Vídeos de abordagens
O Ministério Público e a pasta da Segurança informaram que também vão avaliar se esses outros vídeos infringem alguma lei. Para um especialista em segurança pública ouvido pela reportagem, os vídeos gravados por PMs e postados em suas redes sociais ferem a privacidade do cidadão. Mas não são fiscalizados pela corporação.
“Existem algumas pequenas regras de mídias sociais e entra no código disciplinar de uma forma geral, mas a aplicação disso tem sido bastante leniente”, disse Rafael Alcadipani, professor da FGV e membro do Fórum Brasileiro de Segurança Pública.
O soldado Felipe tem mais de 377 mil inscritos no seu canal de vídeos de perseguições policiais no Youtube, intitulado Rocam Zona Norte. Rocam é a sigla para Rondas Ostensivas com Apoio de Motocicletas da Polícia Militar. Não é uma página oficial da corporação. Lá tem abordagens gravadas por uma câmera acoplada em seu capacete.
Além do soldado, outros PMs também postam filmagens de perseguições, nem sempre protegendo a imagem e identificação dos suspeitos e de outras pessoas, a maioria moradores de comunidades.
Os vídeos postados por Felipe na página não estão mais no ar. A rede social dele no Instagram, que era pública e tinha centenas de seguidores, foi fechada somente para convidados.
O que diz o PM
Foi justamente numa postagem na internet que o policial militar negou que tivesse agredido o motoboy.
“Agora a pessoa tenta me roubar e eu recebo isso? Agora me fala no vídeo onde eu agredi ele? Em todo vídeo eu segui nosso treinamento”, informa Felipe no Instagram. A reportagem não conseguiu localizar o soldado para comentar o assunto.
Peritos e especialista em segurança ouvidos pelo G1 divergem do soldado. Eles analisaram as imagens e apontaram ao menos oito falhas que podem ter sido cometidas pelo policial militar de folga durante abordagem.
Nas imagens é possível ver o policial apontar a arma em direção a cabeça de André e dizer “um tiro na sua cara”. O suspeito estava desarmado e rendido, dizendo que havia usado droga em frente sua motocicleta, depois de ter feito uma entrega.
Motoboy
André compete como lutador de jiu jitsu e trabalha como entregador para complementar a renda. Ele já tem uma passagem criminal anterior por receptação de carro irregular. Foi condenado por esse crime em 2013, chegando a cumprir a pena com medida restritiva.
O soldado ainda arrasta o motoboy até a calçada, chuta suas costas e bate com o cano da arma na cabeça dele. Além disso, Felipe ofende o suspeito com palavrões até a chegada de uma viatura da PM, que levou André para um hospital e para a delegacia, onde foi indiciado por tentativa de roubo a veículo.
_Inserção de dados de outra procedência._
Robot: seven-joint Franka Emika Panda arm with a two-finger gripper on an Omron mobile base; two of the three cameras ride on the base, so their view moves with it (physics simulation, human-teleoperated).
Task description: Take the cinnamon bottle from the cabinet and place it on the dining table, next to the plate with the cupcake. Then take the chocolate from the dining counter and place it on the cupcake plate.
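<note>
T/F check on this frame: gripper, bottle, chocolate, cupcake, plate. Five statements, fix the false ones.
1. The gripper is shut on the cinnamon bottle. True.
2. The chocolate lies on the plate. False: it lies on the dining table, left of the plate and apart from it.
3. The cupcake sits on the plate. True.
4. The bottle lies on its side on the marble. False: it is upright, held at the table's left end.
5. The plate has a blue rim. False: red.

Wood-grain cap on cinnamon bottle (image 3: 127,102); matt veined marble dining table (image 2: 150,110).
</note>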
O registro policial não é claro, mas ele teria tentado roubar a moto do PM, segundo o boletim de ocorrência.
O soldado acusou o motoboy de fingir que estava armado para tentar assalta-lo na Rua Marco Rutini. Felipe falou à Polícia Civil que sacou a arma e se identificou como policial. E que os dois entraram em luta corporal, quando André tentou pegar a pistola dele. E que devido a isso os dois se machucaram. O motoboy tem um ferimento na cabeça.